◆ MATERIAL TO PROCESS
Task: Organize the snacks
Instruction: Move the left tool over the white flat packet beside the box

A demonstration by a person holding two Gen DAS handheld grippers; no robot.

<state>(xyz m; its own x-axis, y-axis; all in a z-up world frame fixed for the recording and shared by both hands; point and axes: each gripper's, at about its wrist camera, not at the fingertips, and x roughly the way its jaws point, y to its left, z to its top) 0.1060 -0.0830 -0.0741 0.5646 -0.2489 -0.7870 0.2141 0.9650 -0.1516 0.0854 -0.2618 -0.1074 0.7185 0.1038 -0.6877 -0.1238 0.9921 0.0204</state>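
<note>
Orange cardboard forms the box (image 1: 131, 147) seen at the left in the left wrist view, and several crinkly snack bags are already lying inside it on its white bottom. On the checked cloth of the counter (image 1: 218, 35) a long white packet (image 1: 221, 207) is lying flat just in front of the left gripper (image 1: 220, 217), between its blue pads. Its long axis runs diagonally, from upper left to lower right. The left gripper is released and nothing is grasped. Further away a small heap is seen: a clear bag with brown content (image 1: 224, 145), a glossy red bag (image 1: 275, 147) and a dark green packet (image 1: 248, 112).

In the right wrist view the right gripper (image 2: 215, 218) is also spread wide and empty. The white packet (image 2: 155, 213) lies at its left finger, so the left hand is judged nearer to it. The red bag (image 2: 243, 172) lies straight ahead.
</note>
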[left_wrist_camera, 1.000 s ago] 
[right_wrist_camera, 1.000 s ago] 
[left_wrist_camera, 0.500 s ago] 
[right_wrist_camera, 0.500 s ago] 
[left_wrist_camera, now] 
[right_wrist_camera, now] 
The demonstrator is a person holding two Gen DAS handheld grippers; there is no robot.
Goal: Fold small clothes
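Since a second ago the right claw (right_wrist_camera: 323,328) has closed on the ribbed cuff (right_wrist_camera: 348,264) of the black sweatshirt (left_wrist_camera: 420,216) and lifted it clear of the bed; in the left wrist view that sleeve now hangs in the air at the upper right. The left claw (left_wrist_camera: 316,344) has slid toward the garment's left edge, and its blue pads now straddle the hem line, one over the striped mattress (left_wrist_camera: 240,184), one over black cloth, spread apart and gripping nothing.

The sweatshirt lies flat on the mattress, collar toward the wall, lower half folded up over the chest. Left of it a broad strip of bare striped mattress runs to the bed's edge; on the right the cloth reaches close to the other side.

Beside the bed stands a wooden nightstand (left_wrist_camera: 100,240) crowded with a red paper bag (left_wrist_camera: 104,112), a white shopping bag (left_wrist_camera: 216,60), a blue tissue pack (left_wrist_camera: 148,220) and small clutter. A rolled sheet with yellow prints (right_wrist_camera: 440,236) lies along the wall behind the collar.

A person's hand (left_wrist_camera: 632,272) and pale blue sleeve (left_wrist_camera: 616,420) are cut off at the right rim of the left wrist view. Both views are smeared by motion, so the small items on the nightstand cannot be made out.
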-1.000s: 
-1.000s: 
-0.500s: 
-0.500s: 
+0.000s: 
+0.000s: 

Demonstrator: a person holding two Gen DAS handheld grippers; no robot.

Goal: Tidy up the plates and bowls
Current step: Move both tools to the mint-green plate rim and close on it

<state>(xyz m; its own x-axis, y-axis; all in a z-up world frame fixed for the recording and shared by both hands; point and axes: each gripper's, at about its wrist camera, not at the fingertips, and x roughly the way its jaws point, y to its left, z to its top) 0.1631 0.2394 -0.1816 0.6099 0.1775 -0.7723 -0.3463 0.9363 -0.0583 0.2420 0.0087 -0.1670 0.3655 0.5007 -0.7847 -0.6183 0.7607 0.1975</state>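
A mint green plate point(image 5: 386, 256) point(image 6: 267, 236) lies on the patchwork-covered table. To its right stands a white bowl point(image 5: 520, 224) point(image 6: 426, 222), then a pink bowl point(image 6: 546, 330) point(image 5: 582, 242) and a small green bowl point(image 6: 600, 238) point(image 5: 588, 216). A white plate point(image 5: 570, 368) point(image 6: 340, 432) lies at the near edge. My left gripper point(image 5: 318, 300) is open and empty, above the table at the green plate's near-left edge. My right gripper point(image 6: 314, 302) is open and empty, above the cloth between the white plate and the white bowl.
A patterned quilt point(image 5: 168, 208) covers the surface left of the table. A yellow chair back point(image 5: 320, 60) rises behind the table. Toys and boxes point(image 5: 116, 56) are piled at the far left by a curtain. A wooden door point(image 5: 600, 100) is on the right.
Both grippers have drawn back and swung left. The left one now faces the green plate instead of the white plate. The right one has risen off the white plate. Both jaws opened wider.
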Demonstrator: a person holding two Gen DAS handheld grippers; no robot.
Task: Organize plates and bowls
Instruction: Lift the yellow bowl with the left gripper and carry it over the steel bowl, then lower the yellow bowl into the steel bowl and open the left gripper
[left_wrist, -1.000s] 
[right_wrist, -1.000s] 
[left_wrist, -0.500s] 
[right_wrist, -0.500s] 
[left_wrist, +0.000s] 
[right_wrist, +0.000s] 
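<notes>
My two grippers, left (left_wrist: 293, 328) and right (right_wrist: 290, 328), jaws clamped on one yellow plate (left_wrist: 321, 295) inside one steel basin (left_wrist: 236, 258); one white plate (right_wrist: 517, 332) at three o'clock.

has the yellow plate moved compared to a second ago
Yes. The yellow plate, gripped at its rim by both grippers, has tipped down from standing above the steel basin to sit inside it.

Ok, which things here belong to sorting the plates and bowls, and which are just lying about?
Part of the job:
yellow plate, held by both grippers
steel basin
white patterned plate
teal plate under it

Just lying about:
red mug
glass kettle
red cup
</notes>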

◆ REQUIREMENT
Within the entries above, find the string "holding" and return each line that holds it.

◆ YOUR SOLUTION
A demonstration by a person holding two Gen DAS handheld grippers; no robot.
The demonstrator is a person holding two Gen DAS handheld grippers; there is no robot.
Demonstrator: a person holding two Gen DAS handheld grippers; no robot.
Demonstrator: a person holding two Gen DAS handheld grippers; no robot.

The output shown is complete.